Detection Metrics

What you’ll learn

What precision, recall, and F1 measure for detection models
How average IoU and box correction rate assess bounding box quality
What high and low values mean for each metric
How null values and edge cases are handled

Overview

Detection metrics evaluate how well your object detection models find features in encounter images. These models draw bounding boxes around dorsal fins, eye patches, or other markers. The metrics answer two questions: did the model find the right things? and did it draw the boxes in the right places?

All detection metrics are derived from human corrections in the annotator. When a researcher confirms, deletes, resizes, or adds annotations, those actions become the ground truth that metrics are computed against.

Precision

What it measures: Of everything the model detected, how much was correct.

Precision = Confirmed / (Confirmed + Deleted) x 100

When a researcher confirms an ML annotation, that counts as a correct detection. When they delete one (because the model marked something that is not actually a feature of interest), that counts as a false positive.

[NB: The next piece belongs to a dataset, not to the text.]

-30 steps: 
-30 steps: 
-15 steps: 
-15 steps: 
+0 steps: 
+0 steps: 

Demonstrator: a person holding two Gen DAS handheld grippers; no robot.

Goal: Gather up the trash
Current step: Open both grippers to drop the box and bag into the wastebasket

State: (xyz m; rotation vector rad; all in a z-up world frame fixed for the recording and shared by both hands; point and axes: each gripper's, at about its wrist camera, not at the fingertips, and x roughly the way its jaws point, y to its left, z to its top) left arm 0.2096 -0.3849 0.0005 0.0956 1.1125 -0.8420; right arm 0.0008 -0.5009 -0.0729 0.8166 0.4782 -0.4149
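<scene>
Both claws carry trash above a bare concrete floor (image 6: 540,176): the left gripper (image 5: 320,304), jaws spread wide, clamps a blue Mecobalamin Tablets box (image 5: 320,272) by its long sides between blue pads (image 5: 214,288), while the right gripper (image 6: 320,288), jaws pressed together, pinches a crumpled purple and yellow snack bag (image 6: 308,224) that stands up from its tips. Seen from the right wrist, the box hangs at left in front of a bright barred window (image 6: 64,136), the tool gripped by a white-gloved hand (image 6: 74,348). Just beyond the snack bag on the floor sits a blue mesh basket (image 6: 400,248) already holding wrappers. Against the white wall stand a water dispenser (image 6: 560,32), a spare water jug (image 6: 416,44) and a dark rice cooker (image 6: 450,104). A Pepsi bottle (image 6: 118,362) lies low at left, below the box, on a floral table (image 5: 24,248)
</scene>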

High precision (e.g., 95%) — The model rarely detects things that are not there. Researchers spend little time deleting spurious annotations.
Low precision (e.g., 70%) — The model frequently flags non-features. Researchers must delete many incorrect annotations per encounter.

Recall

What it measures: Of everything that should have been detected, how much did the model actually find.

Recall = Confirmed / (Confirmed + HumanAdded) x 100

HumanAdded counts annotations that a researcher created manually on images where the model had already run — features the model missed.

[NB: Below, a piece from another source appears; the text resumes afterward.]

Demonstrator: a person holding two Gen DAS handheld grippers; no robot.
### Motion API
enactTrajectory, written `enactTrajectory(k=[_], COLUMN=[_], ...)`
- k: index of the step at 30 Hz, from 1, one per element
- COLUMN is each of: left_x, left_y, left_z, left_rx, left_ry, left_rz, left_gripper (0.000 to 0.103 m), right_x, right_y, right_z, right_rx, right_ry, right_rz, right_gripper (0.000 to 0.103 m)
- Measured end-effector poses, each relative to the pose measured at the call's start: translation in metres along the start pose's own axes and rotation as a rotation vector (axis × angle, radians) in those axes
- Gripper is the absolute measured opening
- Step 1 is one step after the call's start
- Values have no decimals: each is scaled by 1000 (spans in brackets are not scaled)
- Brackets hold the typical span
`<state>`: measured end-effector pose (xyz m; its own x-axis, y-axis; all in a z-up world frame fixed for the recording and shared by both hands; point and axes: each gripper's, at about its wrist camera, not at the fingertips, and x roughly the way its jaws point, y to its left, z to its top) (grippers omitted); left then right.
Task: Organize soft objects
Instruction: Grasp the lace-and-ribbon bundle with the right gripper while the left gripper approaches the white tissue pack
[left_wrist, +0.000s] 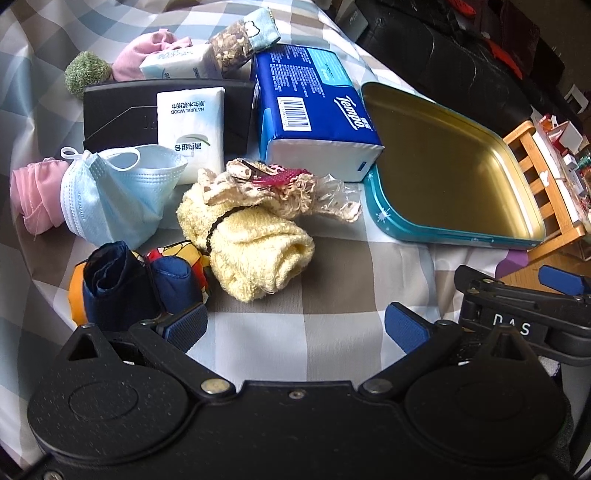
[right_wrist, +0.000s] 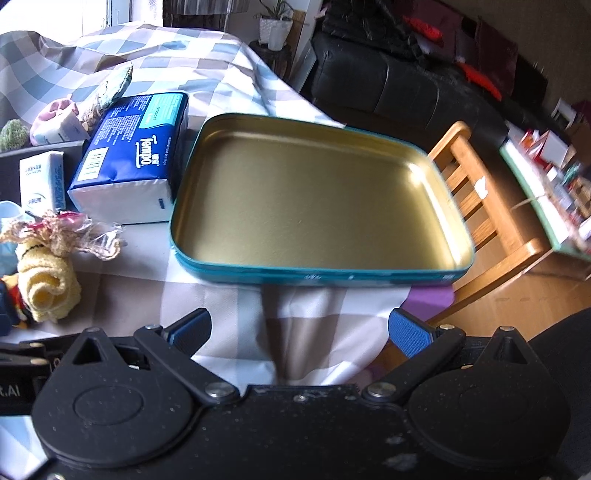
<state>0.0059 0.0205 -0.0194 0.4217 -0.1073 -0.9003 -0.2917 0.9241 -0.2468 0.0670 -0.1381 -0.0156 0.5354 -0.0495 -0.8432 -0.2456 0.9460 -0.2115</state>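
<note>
My left gripper (left_wrist: 295, 326) is open and empty, just short of a rolled yellow towel (left_wrist: 255, 254) with a lace doily (left_wrist: 258, 184) on it. Around it lie a blue face mask (left_wrist: 118, 195), a pink cloth (left_wrist: 37, 199), a navy and orange cloth bundle (left_wrist: 125, 284), a white tissue pack (left_wrist: 192, 133) and a blue Tempo tissue pack (left_wrist: 314, 107). My right gripper (right_wrist: 299, 330) is open and empty before an empty teal tin tray (right_wrist: 314, 206), also in the left wrist view (left_wrist: 443, 166). The towel (right_wrist: 48, 280) and Tempo pack (right_wrist: 133, 155) lie left of it.
A black box (left_wrist: 122, 110) stands behind the mask. A green fuzzy ball (left_wrist: 86, 72), another pink cloth (left_wrist: 140, 55), a small tissue pack (left_wrist: 173, 64) and a patterned pouch (left_wrist: 243, 37) lie farther back. A wooden chair (right_wrist: 491, 206) stands beyond the checked tablecloth's (right_wrist: 221, 306) right edge.
</note>
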Motion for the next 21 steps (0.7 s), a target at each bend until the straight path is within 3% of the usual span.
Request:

High recall (e.g., 95%) — The model rarely misses features. Researchers seldom need to add annotations by hand.
Low recall (e.g., 70%) — The model misses a significant number of features. Researchers must manually annotate what was overlooked.

F1 Score

What it measures: The balance between precision and recall, combined into a single number.

F1 = 2 x (Precision x Recall) / (Precision + Recall)

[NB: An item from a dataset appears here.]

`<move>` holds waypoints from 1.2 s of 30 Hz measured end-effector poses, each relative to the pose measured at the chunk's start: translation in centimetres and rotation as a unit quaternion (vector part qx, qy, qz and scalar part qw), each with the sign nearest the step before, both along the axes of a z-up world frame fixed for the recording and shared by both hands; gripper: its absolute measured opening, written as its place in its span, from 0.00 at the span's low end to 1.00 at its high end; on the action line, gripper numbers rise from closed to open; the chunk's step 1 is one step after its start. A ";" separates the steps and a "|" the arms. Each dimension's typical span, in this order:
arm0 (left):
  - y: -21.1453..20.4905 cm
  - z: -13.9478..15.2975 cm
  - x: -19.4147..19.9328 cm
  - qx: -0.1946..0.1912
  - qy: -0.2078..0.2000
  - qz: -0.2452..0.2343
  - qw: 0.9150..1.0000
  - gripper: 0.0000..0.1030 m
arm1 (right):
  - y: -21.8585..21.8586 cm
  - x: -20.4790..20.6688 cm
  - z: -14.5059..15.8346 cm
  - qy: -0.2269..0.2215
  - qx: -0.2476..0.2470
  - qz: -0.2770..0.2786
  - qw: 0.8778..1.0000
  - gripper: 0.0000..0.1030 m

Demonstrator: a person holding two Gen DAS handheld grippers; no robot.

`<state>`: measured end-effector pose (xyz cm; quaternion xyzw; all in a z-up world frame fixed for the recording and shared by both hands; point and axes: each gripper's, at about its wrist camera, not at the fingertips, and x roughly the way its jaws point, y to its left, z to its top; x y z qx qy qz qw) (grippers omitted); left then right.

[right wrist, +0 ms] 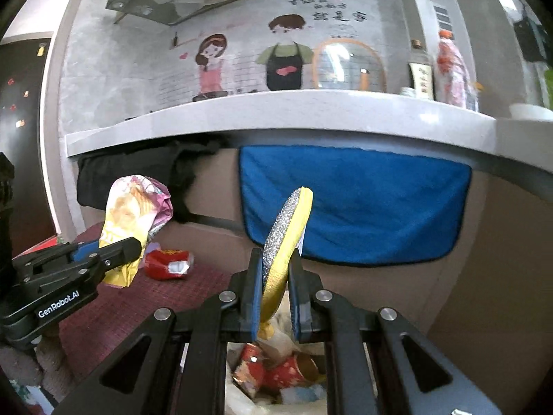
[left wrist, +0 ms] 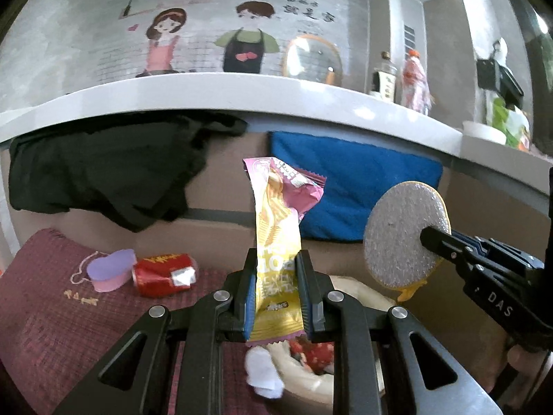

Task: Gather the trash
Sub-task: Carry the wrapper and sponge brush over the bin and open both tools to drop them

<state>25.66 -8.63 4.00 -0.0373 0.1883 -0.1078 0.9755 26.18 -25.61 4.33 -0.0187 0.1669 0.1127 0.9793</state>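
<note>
The left gripper (left wrist: 276,290) has its jaws closed on a yellow and pink snack wrapper (left wrist: 276,228), which stands up from them, well above the trash bag (left wrist: 300,377). The right gripper (right wrist: 274,290) has its jaws pressed narrow on a round scouring pad (right wrist: 287,238), also held above the bag.

The left wrist view shows the pad's flat grey glittery face (left wrist: 402,231) and a hand (left wrist: 525,363) behind the right gripper (left wrist: 435,238); the right wrist view shows the pad only edge-on, with its yellow backing. That view also shows the left gripper (right wrist: 134,245) from the side, with the wrapper (right wrist: 131,214) crumpled at its top.

To the left of the bag, a crushed red can (left wrist: 162,273) lies on a dark red cloth (left wrist: 52,311), touching a small purple and pink thing (left wrist: 110,269) that is too blurred to name; only the left view shows it, plus a white scrap (left wrist: 262,370) at the bag's rim. The right view looks deeper into the bag (right wrist: 242,394), where red and gold packaging (right wrist: 276,370) lies.

Behind the bag, a blue towel (right wrist: 356,207) and black cloth (left wrist: 103,169) hang under the white bench (right wrist: 276,110).
</note>
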 end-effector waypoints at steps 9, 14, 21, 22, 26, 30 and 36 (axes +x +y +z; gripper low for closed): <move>-2.9 -1.9 0.3 0.013 0.014 -0.015 1.000 0.21 | -2.5 -0.2 -1.6 0.008 0.011 -0.012 1.000 0.12; -3.7 -3.3 0.9 0.020 0.030 -0.017 0.999 0.21 | -2.6 -0.1 -2.5 0.013 0.001 -0.012 1.000 0.12; -4.3 -5.0 1.8 0.023 0.051 -0.020 0.998 0.21 | -3.2 0.7 -4.1 0.032 0.003 -0.011 0.999 0.12; -4.4 -5.2 2.0 0.023 0.054 -0.021 0.998 0.21 | -3.3 0.9 -4.3 0.035 0.004 -0.011 0.999 0.12; -4.5 -5.6 2.6 0.022 0.063 -0.024 0.997 0.21 | -3.6 1.3 -5.2 0.046 0.005 -0.012 0.999 0.12; -4.5 -6.0 3.2 0.017 0.074 -0.030 0.997 0.21 | -3.7 1.8 -5.9 0.053 0.007 -0.012 0.998 0.12; -4.5 -6.6 3.9 0.015 0.083 -0.030 0.996 0.21 | -3.7 2.5 -6.7 0.064 0.009 -0.014 0.998 0.12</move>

F1 is useful as a single summary of detection quality. It is high only when both precision and recall are high. If either one drops, F1 drops with it.

F1 above 90 — The model performs well on both finding features and avoiding false detections.
F1 below 80 — There is meaningful room for improvement in either precision, recall, or both.

Average IoU

What it measures: How closely the model’s bounding boxes match where humans think the box should be, measured only on boxes that were corrected.

AvgIoU = mean of IoU values from all BoxResized revisions

IoU (Intersection over Union) compares the overlap between the original model-drawn box and the human-corrected box. A value of 1.0 means they are identical; a value of 0.0 means they do not overlap at all.

High AvgIoU (e.g., 0.85) — When boxes do need correction, the model was already close. Researchers are making minor adjustments.
Low AvgIoU (e.g., 0.50) — Corrected boxes were significantly off. The model is finding the right features but placing boxes poorly.

Box Correction Rate

What it measures: What percentage of confirmed detections required a bounding box resize.

BoxCorrectionRate = BoxResized / Confirmed x 100

Low rate (e.g., 5%) — Almost all boxes were accepted as-is. The model draws accurate boxes.
High rate (e.g., 30%) — Nearly a third of confirmed detections needed their boxes adjusted. Researchers are spending time on box corrections.

Together, box correction rate and average IoU give you the full localization picture: the rate tells you how often boxes need fixing, and the average IoU tells you how far off they were when they did.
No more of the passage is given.